Task requirements
The reply should hold only the lines from the one with "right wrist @" to the one with "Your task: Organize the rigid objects", both ends kept, exactly as they appear below, without any pictures.

(Beginning of Listed entries)

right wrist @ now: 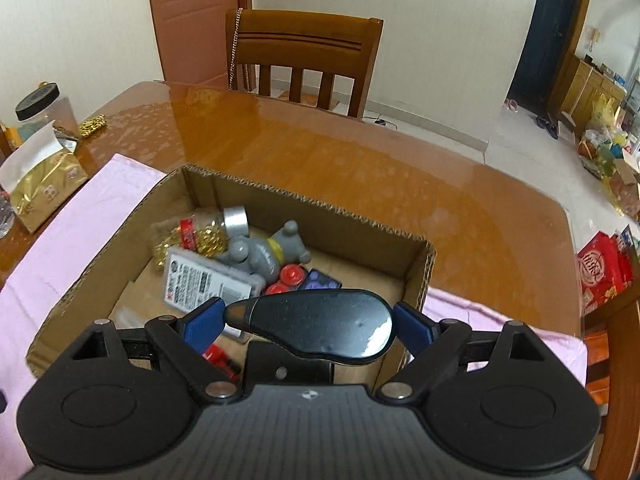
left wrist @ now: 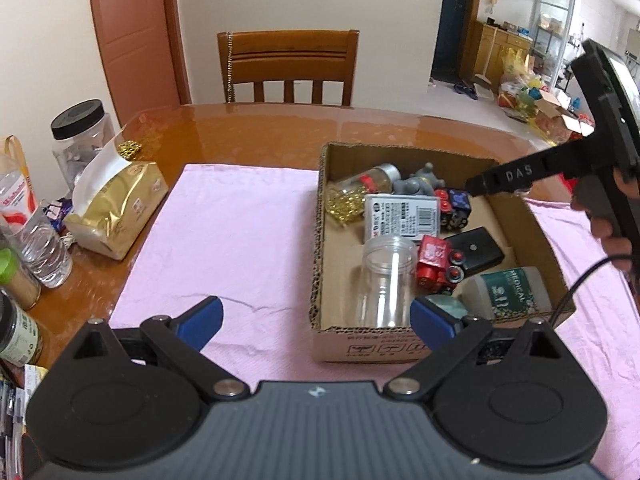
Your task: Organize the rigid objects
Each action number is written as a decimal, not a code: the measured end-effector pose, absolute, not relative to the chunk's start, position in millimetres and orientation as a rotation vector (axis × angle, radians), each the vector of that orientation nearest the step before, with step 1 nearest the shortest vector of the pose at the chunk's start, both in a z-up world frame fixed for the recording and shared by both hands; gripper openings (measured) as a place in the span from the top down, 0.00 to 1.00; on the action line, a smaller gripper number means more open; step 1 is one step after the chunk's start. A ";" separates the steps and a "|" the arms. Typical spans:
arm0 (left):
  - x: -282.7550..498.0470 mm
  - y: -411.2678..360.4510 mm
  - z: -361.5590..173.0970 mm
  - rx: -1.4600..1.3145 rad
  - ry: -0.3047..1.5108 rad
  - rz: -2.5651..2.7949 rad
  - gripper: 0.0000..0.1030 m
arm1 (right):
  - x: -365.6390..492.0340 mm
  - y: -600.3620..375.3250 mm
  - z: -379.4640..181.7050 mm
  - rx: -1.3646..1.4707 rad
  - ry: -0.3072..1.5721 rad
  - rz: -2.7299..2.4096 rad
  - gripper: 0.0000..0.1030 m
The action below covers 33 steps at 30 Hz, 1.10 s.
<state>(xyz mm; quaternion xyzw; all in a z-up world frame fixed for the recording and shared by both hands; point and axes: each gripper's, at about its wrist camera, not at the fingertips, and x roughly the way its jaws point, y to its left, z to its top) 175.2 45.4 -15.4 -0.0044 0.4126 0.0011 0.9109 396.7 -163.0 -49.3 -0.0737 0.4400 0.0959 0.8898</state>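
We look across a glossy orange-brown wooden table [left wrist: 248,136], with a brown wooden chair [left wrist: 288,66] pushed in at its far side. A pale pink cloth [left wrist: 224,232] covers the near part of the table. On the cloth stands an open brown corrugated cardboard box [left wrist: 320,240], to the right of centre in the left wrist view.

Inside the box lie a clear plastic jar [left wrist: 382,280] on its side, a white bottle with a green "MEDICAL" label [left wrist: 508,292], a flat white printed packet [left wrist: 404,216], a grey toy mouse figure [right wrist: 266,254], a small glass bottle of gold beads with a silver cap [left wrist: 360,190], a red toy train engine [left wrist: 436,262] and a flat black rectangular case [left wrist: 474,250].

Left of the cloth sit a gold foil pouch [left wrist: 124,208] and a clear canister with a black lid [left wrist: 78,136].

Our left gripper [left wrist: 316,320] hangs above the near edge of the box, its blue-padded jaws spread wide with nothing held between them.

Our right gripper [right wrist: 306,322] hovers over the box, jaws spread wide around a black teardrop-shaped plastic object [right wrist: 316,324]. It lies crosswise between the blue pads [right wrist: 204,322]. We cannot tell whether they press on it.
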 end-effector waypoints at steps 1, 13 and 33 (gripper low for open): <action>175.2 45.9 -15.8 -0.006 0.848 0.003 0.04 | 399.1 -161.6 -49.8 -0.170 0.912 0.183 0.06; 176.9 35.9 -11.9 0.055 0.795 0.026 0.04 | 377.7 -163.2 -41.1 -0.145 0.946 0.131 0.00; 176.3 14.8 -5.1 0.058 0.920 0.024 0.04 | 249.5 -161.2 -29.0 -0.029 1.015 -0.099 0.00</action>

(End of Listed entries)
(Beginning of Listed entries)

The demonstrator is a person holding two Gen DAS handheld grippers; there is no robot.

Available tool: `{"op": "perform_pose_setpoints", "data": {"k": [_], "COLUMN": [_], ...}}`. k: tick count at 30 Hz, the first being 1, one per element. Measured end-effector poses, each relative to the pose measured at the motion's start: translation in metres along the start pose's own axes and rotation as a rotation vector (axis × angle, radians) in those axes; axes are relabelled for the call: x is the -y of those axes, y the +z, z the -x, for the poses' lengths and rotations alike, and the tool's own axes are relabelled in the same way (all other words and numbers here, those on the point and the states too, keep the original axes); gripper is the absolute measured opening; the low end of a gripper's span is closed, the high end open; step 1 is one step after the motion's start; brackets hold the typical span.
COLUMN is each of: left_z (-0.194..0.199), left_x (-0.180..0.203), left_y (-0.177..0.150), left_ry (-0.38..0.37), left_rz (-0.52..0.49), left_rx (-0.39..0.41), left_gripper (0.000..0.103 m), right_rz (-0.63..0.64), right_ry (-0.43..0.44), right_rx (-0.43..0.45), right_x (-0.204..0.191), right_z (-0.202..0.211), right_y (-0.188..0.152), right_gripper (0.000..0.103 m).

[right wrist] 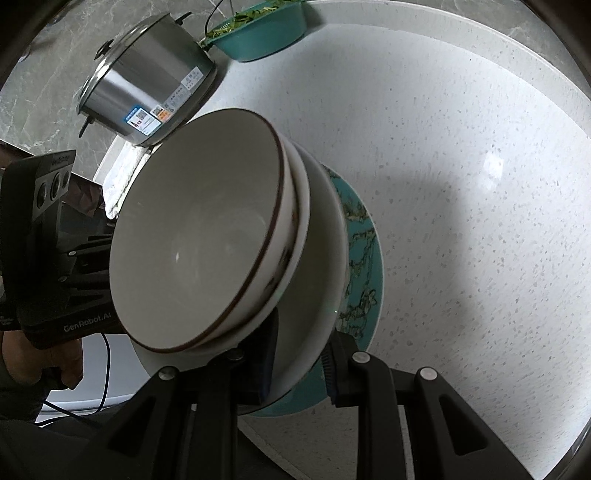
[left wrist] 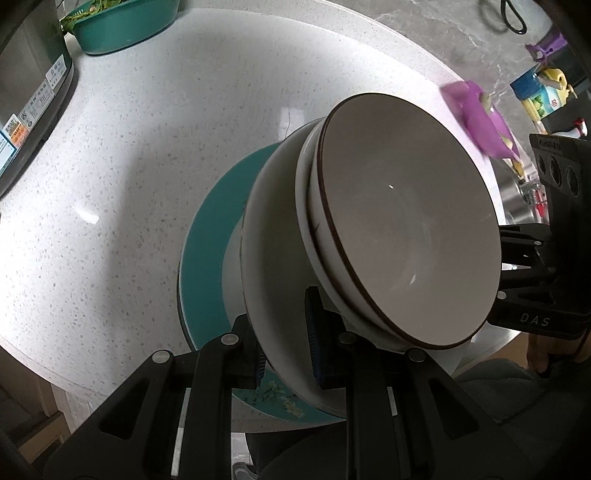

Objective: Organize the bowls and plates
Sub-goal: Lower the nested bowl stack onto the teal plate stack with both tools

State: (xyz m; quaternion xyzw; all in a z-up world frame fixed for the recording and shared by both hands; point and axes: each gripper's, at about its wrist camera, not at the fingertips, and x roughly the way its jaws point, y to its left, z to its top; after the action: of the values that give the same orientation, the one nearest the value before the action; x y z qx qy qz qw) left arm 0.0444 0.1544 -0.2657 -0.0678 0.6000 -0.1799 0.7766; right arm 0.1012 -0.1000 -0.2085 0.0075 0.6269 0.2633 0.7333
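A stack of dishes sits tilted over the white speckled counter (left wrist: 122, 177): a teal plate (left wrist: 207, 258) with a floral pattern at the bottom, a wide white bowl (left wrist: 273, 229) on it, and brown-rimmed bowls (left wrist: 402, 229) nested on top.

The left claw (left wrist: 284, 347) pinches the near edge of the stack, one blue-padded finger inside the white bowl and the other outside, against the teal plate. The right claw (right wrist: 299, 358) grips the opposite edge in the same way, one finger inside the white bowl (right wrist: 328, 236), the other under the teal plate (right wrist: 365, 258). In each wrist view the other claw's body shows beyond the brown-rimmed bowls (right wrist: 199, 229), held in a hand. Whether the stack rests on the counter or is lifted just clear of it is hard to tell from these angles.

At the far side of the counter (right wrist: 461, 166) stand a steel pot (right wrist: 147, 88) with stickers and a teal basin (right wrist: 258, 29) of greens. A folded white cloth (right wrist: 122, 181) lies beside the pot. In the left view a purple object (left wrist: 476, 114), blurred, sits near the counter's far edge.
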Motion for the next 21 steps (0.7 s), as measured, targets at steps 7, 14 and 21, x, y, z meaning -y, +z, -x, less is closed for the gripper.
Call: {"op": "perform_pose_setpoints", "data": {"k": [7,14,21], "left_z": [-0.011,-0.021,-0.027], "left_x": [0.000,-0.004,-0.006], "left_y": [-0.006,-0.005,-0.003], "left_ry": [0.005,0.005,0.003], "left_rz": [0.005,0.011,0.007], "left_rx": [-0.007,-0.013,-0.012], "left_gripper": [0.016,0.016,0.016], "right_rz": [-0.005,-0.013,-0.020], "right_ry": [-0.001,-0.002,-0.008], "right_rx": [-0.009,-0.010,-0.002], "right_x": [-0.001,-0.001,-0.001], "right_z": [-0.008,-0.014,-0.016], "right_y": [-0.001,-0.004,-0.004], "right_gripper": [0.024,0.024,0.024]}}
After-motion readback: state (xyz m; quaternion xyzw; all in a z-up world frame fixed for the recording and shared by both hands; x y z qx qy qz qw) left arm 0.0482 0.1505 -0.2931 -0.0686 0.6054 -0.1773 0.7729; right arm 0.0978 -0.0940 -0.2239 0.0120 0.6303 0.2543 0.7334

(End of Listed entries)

Reply to the exercise
right wrist @ now: 
left wrist @ now: 
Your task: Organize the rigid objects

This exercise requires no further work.